* TASK TO CARRY OUT
Print out all of the data below, keeping it identical to the original.

Start of RECORD SET

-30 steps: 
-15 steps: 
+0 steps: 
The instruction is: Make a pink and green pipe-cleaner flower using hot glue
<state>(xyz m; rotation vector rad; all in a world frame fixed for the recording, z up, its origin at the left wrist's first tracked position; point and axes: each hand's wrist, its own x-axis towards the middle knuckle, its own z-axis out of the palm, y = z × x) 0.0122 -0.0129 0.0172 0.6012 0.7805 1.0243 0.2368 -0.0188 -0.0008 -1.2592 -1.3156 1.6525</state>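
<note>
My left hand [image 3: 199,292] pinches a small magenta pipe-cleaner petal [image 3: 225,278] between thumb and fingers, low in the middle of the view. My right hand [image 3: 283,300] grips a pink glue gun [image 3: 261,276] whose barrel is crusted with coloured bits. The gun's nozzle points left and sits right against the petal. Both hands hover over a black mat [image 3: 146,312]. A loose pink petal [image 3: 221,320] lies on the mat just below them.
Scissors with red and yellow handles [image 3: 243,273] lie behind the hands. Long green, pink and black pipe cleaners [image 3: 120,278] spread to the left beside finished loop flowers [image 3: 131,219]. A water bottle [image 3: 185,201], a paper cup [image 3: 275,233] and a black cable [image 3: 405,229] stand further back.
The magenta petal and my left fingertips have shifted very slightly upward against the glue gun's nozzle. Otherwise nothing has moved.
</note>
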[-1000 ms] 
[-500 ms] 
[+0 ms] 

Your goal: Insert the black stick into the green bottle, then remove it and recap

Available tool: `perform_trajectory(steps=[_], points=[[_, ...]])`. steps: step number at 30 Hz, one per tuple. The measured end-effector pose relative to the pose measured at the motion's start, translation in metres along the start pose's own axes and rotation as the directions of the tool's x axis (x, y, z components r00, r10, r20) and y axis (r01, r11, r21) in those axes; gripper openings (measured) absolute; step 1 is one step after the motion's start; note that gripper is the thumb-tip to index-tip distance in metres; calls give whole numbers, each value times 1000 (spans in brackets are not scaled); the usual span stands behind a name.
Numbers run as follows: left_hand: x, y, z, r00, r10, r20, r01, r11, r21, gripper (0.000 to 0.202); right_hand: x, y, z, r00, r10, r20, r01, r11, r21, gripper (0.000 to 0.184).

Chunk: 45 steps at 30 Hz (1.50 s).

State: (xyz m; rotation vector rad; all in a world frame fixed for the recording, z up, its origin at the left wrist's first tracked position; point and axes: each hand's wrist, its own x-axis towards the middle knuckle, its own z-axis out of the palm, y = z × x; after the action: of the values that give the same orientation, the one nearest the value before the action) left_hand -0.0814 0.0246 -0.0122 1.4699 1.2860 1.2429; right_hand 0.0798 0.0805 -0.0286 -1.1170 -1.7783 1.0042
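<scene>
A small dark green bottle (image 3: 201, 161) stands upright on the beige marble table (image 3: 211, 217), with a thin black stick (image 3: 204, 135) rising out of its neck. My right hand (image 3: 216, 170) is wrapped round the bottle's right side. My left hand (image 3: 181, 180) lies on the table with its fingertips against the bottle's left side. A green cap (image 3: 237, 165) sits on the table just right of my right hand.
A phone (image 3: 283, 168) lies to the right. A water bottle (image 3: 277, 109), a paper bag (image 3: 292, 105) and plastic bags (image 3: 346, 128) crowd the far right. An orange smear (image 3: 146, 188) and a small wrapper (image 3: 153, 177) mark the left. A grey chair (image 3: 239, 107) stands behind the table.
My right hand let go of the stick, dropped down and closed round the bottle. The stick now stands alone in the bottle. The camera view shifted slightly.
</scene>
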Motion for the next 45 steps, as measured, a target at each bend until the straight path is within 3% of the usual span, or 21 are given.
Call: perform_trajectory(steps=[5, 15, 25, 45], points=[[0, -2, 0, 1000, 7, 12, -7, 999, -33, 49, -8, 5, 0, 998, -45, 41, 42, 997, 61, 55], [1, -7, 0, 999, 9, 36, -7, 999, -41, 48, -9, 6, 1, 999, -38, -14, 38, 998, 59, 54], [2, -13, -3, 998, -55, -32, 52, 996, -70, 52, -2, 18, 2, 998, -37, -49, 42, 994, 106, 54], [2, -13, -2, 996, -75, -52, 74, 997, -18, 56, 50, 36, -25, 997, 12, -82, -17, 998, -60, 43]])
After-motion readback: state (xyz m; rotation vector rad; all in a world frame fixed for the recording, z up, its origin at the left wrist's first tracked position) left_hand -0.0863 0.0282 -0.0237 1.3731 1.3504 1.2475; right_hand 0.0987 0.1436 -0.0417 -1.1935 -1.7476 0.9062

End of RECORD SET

* ANSWER SECTION
-30 steps: 
-15 steps: 
+0 steps: 
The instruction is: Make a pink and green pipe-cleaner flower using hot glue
<state>(xyz m; rotation vector rad; all in a world frame fixed for the recording, z up, its origin at the left wrist's first tracked position; point and axes: each hand's wrist, its own x-axis towards the middle knuckle, its own z-axis out of the palm, y = z × x) 0.0122 -0.0129 0.0172 0.6012 0.7805 1.0243 0.2368 -0.0188 -0.0008 -1.2592 -1.3156 1.6525</state>
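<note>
My left hand [image 3: 199,292] pinches a small magenta pipe-cleaner petal [image 3: 225,278] between thumb and fingers, low in the middle of the view. My right hand [image 3: 283,300] grips a pink glue gun [image 3: 261,276] whose barrel is crusted with coloured bits. The gun's nozzle points left and sits right against the petal. Both hands hover over a black mat [image 3: 146,312]. A loose pink petal [image 3: 221,320] lies on the mat just below them.
Scissors with red and yellow handles [image 3: 243,273] lie behind the hands. Long green, pink and black pipe cleaners [image 3: 120,278] spread to the left beside finished loop flowers [image 3: 131,219]. A water bottle [image 3: 185,201], a paper cup [image 3: 275,233] and a black cable [image 3: 405,229] stand further back.
The magenta petal and my left fingertips have shifted very slightly upward against the glue gun's nozzle. Otherwise nothing has moved.
</note>
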[-1000 ms] 
[-500 ms] 
[+0 ms] 

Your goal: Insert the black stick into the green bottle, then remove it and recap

Available tool: `perform_trajectory(steps=[_], points=[[_, ...]])`. steps: step number at 30 Hz, one per tuple. The measured end-effector pose relative to the pose measured at the motion's start, translation in metres along the start pose's own axes and rotation as the directions of the tool's x axis (x, y, z components r00, r10, r20) and y axis (r01, r11, r21) in those axes; gripper openings (measured) absolute; step 1 is one step after the motion's start; note that gripper is the thumb-tip to index-tip distance in metres; calls give whole numbers, each value times 1000 (spans in brackets are not scaled); the usual span stands behind a name.
Numbers run as follows: left_hand: x, y, z, r00, r10, r20, r01, r11, r21, gripper (0.000 to 0.202); right_hand: x, y, z, r00, r10, r20, r01, r11, r21, gripper (0.000 to 0.184).

Chunk: 45 steps at 30 Hz (1.50 s).

State: (xyz m; rotation vector rad; all in a world frame fixed for the recording, z up, its origin at the left wrist's first tracked position; point and axes: each hand's wrist, its own x-axis towards the middle knuckle, its own z-axis out of the palm, y = z × x; after the action: of the values that give the same orientation, the one nearest the value before the action) left_hand -0.0814 0.0246 -0.0122 1.4699 1.2860 1.2429; right_hand 0.0798 0.0805 -0.0286 -1.1170 -1.7783 1.0042
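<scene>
A small dark green bottle (image 3: 201, 161) stands upright on the beige marble table (image 3: 211, 217), with a thin black stick (image 3: 204, 135) rising out of its neck. My right hand (image 3: 216, 170) is wrapped round the bottle's right side. My left hand (image 3: 181, 180) lies on the table with its fingertips against the bottle's left side. A green cap (image 3: 237, 165) sits on the table just right of my right hand.
A phone (image 3: 283, 168) lies to the right. A water bottle (image 3: 277, 109), a paper bag (image 3: 292, 105) and plastic bags (image 3: 346, 128) crowd the far right. An orange smear (image 3: 146, 188) and a small wrapper (image 3: 153, 177) mark the left. A grey chair (image 3: 239, 107) stands behind the table.
My right hand let go of the stick, dropped down and closed round the bottle. The stick now stands alone in the bottle. The camera view shifted slightly.
</scene>
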Motion for the next 45 steps, as measured, a target at each bend until the straight path is within 3% of the usual span, or 21 are given.
Call: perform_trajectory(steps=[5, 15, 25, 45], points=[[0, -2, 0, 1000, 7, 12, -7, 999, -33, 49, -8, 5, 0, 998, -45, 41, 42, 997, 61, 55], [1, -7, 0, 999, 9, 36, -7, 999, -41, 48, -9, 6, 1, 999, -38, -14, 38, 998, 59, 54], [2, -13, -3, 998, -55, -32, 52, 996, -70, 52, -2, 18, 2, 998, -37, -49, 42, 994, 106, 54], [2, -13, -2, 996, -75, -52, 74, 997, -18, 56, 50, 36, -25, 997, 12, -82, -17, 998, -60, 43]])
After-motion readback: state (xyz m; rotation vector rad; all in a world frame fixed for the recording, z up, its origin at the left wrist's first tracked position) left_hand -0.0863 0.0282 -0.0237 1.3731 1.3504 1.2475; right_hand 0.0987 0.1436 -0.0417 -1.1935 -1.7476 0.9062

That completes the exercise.